BY AMERICAN HEART ASSOCIATION NEWS
Editor’s note: This is one in a 10-part series of the top medical research advances as determined by American Heart Association volunteer and staff leaders.
In the largest study of its kind to date, researchers reported that cardiac arrest victims fare better when first responders and paramedics pause to give rescue breaths during CPR.
The finding comes as a surprise given that other recent research has supported the increased use of continuous chest compressions for out-of-hospital cardiac arrests.
The new study follows the release of updated resuscitation guidelines issued in October by the American Heart Association that recommend interrupted chest compressions, which are a sequence of 30 compressions followed by two rescue breaths.
However, the recommendations also allow an option not to interrupt chest compressions for breaths, said Clifton Callaway, M.D., Ph.D., one of the study’s investigators and chair of the committee that wrote the AHA guidelines.
“They implemented that in Arizona and other regions, and saw an increase in survival,” said Callaway, a professor of emergency medicine at the University of Pittsburgh.
The group writing the CPR guidelines took those findings into consideration and noted that although the preference is for interrupted chest compressions, it’s reasonable for bystanders and trained providers to use continuous compressions.
Perhaps that should be reconsidered, given the new study’s findings, Callaway said.
In the study of nearly 24,000 patients, about half received interrupted chest compressions and half received continuous chest compressions. The type of CPR didn’t notably impact survival or neurologic function among out-of-hospital cardiac arrest patients, researchers found. In the continuous chest compression group, 9 percent of patients were discharged from the hospital and able to function, compared with 9.7 percent who received interrupted chest compressions.
But the type of CPR did appear to make a difference in other important ways, including whether a patient died on the scene.
“Patients who were getting continuous chest compressions were less likely to be taken to the hospital, which means they were more likely to die on the scene,” Callaway said.
“And if you look at people who died in the hospital and people who got discharged from the hospital, the group with 30 compressions and two breaths were spending more time surviving outside the hospital than the group who got continuous compressions,” he said.
Overall, the results favor the 30-compression, two-breath approach, said Callaway.

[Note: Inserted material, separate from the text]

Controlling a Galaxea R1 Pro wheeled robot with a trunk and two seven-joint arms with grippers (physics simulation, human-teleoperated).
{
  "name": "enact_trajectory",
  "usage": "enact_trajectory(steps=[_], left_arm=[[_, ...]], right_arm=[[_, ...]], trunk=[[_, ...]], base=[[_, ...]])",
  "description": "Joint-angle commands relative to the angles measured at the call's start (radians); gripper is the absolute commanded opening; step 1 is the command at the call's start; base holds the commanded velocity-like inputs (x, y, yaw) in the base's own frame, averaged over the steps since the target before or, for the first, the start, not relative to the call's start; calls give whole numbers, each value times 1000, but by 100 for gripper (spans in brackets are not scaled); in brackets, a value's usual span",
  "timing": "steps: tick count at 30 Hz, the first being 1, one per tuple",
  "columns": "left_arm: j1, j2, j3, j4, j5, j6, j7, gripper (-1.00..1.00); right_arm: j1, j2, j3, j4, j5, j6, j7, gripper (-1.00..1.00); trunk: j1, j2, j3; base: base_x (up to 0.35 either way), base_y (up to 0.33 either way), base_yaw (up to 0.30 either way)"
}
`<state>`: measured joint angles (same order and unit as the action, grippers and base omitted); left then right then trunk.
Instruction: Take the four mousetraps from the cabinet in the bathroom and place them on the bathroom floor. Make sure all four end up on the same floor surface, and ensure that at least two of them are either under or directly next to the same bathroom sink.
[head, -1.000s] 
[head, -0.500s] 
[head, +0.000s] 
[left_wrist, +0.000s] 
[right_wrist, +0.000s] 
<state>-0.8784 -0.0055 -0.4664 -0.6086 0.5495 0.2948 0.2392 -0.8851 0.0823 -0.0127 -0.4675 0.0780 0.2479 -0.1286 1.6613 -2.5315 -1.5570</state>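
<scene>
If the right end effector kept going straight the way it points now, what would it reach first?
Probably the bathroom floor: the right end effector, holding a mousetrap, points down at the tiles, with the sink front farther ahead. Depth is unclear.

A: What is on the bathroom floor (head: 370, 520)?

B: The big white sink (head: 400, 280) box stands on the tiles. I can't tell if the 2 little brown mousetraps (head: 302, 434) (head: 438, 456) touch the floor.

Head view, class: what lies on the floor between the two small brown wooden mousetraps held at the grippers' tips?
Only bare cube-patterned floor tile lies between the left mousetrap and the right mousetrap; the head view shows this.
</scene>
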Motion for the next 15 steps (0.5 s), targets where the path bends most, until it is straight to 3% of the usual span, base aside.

Even so, because the new study looked only at CPR provided by EMS, it’s unlikely the findings will impact the current recommendation for bystanders who don’t want to give mouth-to-mouth rescue breaths to perform compression-only CPR, he said.
“Compressions without breaths are definitely better than nothing at all,” Callaway said.
About 356,000 Americans experience cardiac arrest outside of a hospital each year, and only about one in 10 survive.
These latest findings highlight the need for continued CPR research, even when recommendations appear to be correct, Callaway said.
“When we go out and test what we think will be better, sometimes the effects are not what we expect,” he said. “It’s important to do the actual rigorous study to see if what we’re doing is actually a good idea.”